In prior lessons, you used an exponential model to predict the population of a town based on a constant growth rate such as 6% per year.
::在以往的课程中,你使用指数模型,根据每年6%的持续增长率预测一个城镇的人口。

In the real world however, populations often do not just grow continuously and without limit. A town originally founded near a convenient water source may grow very quickly at first, but the expansion will slow dramatically as houses and businesses run out of room near the water source, and need to begin transporting water further and further away.
::然而,在现实世界中,人口往往不仅仅持续和无限制地增长。最初在方便水源附近建立的城镇一开始可能增长很快,但随着房屋和企业在水源附近耗尽房房房,扩张将大大放缓,需要开始越来越远的运水。

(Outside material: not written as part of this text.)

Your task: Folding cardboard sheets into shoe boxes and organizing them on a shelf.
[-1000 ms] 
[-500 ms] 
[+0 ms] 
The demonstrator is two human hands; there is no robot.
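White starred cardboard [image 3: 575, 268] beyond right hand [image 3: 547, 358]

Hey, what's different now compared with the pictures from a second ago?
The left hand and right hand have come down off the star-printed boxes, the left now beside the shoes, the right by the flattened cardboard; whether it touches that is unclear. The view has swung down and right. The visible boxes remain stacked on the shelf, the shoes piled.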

How can a situation like this be modeled with an equation?
::怎样才能用方程式来模拟这种情形呢?

Logarithmic Models
::对数模型

In a prior lesson, we considered the solutions of simple log equations. Now we return to that topic and explore some more complex examples. Solving more complicated log equations can be less difficult than you might think, by using our knowledge of log properties.
::在先前的教训中,我们考虑了简单的日志方程式的解决方案。现在我们回到这个话题, 探索一些更复杂的例子。通过使用我们对日志属性的知识, 解决更复杂的日志方程式可能比您想象的要困难得多。

For example, consider the equation log ₂ ( x ) + log ₂ ( x - 2) = 3. We can solve this equation using a log property.
::例如,考虑方程式log2(x)+log2(x-2)=3。我们可以使用日志属性解析此方程式。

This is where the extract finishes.